押印廃止になる一方で、新たな押印にかかわる運用も開始されます。特許庁ではこれまで証書に押印する代表印として、会社の代表者印(会社名と代表取締役印と彫り込んである印)だけでなく、社名・役職名だけでなく「知的財産権専用」と加えて彫ってある知財部用印も代表者印として認める運用がされてきたのですが、この押印廃止の流れで代表者印として認める印は実印(登記された印)とする運用変更がされました(先ほどのリンクの(2)[2](3)参照)。このため、実印と(特許庁の審査官が)認識できない印については印鑑証明書を求められることになります。
特許庁に確認したところ、これまでの印のデータベースをやめて、実印のデータベースへ切り替えるためこのような運用にしたようです。

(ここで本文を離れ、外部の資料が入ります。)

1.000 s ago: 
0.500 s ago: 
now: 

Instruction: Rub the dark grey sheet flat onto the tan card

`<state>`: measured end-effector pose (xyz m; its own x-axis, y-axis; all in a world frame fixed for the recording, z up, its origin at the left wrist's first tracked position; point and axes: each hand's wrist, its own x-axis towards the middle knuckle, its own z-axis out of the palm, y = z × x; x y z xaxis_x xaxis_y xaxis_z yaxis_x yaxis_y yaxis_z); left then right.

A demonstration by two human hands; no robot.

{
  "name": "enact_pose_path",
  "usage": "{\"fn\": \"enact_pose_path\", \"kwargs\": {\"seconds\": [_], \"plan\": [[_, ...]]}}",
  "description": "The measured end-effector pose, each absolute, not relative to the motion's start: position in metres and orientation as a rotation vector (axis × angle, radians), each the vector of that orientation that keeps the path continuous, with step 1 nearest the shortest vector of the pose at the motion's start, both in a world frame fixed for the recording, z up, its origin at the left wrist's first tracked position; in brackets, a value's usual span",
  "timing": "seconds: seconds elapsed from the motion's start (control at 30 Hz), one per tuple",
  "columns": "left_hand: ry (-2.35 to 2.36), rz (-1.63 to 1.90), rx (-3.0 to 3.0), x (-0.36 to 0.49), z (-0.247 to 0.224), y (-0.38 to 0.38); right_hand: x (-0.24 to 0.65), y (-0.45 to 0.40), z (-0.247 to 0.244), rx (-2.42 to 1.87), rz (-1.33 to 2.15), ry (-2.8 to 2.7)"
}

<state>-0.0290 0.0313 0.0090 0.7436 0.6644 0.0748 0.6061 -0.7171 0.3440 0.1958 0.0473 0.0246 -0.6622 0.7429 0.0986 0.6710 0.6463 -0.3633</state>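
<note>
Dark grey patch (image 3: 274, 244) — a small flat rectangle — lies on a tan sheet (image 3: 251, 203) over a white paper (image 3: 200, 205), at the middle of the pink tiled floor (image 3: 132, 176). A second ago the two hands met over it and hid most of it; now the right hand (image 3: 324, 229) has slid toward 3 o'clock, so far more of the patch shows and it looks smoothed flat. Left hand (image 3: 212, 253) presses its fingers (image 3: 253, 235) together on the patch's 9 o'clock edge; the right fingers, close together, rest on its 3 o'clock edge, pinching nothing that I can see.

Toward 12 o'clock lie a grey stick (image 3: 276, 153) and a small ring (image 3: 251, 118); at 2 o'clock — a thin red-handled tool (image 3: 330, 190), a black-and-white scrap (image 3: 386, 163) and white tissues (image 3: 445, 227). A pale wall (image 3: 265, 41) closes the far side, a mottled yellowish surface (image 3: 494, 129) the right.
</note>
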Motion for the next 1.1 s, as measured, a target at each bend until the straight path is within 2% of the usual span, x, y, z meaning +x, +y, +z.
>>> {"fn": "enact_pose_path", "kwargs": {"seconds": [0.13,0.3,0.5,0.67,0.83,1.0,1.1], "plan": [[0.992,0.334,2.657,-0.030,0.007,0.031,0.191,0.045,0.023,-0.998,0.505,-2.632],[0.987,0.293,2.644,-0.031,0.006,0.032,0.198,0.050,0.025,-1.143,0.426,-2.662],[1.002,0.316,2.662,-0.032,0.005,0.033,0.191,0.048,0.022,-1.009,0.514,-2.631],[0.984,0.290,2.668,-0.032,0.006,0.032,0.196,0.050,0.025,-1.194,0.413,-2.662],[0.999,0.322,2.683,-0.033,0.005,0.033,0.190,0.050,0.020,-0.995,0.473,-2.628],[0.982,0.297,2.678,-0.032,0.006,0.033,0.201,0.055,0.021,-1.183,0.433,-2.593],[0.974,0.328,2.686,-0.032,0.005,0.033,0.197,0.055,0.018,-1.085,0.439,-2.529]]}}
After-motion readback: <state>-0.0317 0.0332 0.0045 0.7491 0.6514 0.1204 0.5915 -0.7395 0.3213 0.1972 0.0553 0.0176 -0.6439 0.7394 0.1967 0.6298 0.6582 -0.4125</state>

手続をする側としたら「余計に面倒になってるやん!」と突っ込みどころ満載な変更なんですが、まぁお役所が決めてしまったことは変わりません。適応する以外はないですよね。
とか考えながら先ほど特許庁のホームページを調べてみたところ、新たな情報が出ていました。さすがに毎回印鑑証明書ではユーザの手間が増えすぎる(というかクレーム轟轟だったんでしょうね)と思ったのか「実印による証明書」を印鑑証明書に代えて提出すればよいことになったみたいです(特許庁のリンク)。これならば印鑑証明書よりはハードルが下がると思いますがやっぱり申請書類を余計に作成しないといけないのはユーザとしては手間ですね。
ちなみに上記の運用は今月から開始されていますが、年内は経過期間として旧来の運用(知財部代表者印での手続)も認めてくれていますので予定の案件のある特許事務所、知財部さんはさっさと手続した方がいいかもしれません。
詐欺等による権利の不測の喪失を防止することとユーザの利便性との狭間で特許庁も苦労しているんだろうなと思う今日この頃でした。